▶ [Data shown]

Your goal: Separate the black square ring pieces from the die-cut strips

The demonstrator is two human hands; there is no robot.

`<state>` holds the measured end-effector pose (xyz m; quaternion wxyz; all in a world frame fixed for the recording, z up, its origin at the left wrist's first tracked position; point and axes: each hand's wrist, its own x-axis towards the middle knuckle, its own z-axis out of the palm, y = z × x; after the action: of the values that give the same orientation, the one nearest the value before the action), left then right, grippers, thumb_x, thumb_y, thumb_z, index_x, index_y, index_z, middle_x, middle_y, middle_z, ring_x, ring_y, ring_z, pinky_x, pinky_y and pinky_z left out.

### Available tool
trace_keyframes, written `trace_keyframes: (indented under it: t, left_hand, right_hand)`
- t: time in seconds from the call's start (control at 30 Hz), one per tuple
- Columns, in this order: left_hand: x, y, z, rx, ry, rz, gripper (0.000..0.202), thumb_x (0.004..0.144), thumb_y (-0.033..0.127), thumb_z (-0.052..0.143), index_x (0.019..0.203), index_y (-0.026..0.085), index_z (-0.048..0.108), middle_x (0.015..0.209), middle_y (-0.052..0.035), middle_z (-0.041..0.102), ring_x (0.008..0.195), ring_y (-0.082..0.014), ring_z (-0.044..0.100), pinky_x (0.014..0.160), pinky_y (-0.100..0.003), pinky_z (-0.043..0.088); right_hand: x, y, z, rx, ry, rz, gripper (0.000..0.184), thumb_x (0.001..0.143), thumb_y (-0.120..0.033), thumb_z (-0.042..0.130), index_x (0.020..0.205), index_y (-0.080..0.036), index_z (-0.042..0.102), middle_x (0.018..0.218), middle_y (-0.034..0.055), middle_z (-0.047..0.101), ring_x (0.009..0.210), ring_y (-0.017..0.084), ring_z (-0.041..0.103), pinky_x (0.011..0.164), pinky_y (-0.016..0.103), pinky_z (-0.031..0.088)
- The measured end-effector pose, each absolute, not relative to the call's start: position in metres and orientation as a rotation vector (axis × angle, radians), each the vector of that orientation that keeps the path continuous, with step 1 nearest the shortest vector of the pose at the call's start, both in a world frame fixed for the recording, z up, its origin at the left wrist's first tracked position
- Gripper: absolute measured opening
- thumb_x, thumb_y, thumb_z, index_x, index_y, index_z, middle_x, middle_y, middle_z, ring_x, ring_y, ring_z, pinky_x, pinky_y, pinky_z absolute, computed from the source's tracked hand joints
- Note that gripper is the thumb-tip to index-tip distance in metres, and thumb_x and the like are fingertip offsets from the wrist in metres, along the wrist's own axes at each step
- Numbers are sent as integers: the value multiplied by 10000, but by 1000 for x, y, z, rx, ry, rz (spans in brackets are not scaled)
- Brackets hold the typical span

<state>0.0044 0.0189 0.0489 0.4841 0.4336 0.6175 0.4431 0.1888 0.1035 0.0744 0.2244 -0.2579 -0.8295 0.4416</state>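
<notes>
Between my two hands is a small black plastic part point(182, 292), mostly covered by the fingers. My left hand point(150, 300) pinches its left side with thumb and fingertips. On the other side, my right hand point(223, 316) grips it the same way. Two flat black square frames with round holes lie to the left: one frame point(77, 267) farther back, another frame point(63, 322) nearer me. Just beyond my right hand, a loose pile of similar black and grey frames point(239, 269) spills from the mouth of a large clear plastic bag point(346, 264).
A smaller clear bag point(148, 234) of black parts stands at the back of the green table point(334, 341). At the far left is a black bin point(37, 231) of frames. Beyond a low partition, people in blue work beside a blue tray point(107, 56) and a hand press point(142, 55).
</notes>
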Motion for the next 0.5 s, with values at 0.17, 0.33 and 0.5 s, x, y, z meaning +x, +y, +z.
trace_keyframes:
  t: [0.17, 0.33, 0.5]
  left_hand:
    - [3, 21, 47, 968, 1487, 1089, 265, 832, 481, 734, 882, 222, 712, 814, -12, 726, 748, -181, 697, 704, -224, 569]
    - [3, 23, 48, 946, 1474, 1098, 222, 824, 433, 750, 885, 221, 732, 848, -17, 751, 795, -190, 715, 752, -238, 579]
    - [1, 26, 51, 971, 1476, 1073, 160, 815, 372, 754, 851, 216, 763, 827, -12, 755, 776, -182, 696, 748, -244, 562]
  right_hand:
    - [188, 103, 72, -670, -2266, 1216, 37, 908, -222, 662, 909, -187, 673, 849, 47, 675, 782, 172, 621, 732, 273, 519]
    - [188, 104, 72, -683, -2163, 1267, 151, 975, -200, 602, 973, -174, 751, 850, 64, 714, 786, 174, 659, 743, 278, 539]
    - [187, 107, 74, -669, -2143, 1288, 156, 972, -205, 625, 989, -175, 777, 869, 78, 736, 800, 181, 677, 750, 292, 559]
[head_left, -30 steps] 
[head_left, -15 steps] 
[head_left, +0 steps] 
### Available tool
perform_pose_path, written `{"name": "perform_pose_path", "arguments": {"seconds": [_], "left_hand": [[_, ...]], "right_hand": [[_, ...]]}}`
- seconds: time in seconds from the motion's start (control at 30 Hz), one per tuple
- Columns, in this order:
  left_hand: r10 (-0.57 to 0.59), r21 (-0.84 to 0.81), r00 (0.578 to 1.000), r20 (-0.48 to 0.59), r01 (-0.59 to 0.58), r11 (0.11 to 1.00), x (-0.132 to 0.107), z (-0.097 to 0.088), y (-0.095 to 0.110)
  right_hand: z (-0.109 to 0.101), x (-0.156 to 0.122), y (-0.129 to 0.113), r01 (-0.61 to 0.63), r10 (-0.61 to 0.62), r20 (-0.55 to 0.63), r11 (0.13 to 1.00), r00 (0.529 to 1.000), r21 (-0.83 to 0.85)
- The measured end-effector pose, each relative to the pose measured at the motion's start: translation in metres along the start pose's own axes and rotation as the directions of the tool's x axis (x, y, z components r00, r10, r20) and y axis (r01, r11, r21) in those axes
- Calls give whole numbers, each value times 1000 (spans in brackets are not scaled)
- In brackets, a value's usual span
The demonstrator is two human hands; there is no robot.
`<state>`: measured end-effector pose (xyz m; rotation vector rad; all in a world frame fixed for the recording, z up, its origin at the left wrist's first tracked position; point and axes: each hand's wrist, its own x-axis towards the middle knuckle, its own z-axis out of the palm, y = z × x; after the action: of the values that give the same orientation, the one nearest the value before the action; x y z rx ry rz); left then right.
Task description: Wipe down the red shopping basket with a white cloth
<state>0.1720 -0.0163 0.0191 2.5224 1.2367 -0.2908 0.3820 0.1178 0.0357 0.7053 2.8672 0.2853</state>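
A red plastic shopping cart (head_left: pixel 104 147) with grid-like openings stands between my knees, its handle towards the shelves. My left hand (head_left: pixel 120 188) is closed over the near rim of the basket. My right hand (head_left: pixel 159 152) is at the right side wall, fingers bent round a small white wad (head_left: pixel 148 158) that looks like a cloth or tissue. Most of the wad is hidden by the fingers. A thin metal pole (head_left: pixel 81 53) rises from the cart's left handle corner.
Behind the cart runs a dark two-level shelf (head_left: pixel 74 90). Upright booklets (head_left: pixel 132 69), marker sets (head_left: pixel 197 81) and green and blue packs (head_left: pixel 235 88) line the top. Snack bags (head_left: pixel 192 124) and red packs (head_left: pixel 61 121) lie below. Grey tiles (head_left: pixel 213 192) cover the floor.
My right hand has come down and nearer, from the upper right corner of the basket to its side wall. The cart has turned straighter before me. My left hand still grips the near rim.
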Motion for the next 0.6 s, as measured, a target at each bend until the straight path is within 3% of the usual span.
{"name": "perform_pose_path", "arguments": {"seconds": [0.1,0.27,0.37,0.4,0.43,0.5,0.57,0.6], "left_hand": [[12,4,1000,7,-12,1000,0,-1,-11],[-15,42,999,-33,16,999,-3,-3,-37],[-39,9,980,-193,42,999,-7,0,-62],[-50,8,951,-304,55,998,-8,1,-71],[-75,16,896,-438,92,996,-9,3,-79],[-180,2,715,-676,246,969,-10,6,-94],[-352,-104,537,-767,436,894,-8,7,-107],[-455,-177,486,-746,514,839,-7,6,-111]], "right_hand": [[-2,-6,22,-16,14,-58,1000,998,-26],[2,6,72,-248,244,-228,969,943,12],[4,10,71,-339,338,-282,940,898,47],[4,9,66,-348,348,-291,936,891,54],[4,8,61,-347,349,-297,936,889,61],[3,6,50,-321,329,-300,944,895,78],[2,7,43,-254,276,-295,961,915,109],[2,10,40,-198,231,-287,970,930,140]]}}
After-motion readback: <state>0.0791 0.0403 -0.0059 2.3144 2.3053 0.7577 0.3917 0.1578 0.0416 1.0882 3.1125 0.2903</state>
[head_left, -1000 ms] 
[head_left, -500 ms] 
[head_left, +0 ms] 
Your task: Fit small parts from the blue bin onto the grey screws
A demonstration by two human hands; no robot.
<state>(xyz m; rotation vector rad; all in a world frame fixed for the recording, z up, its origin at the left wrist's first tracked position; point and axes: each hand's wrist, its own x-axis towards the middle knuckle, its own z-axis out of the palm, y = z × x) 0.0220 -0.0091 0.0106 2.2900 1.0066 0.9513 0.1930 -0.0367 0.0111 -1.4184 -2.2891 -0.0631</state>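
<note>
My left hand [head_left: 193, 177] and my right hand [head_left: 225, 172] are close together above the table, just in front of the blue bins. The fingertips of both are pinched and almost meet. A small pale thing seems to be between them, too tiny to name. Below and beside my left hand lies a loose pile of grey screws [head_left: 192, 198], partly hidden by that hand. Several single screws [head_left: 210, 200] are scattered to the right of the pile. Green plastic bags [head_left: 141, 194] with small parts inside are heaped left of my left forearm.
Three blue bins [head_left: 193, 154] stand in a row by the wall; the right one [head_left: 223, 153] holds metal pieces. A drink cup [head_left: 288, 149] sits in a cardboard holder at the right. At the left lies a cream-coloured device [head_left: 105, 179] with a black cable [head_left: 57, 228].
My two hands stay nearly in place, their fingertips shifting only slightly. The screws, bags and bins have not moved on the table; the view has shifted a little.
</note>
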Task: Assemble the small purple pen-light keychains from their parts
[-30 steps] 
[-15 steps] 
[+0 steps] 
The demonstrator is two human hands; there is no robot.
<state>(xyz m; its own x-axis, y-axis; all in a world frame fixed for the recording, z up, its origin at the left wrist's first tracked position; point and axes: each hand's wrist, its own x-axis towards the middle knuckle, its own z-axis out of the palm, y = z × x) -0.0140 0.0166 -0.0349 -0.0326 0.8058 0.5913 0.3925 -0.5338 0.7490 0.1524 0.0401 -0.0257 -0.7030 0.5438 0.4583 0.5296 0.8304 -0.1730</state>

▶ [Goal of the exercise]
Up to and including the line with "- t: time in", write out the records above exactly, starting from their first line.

▶ [Expected output]
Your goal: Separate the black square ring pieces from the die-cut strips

The demonstrator is two human hands; there is no robot.

`<state>` holds the measured end-effector pose (xyz m; quaternion wxyz; all in a world frame fixed for the recording, z up, its origin at the left wrist's first tracked position; point and axes: each hand's wrist, its own x-axis towards the middle knuckle, its own z-axis out of the palm, y = z × x; after the action: of the values that give the same orientation, the one nearest the value before the action), left then right, grippers, thumb_x, thumb_y, thumb_z, index_x, index_y, index_z, middle_x, middle_y, middle_z, ring_x, ring_y, ring_z, pinky_x, pinky_y and pinky_z left out.

### Available tool
trace_keyframes, written `trace_keyframes: (indented under it: t, left_hand, right_hand)`
- t: time in seconds from the call's start (control at 30 Hz), one per tuple

The reply to this exercise is complete.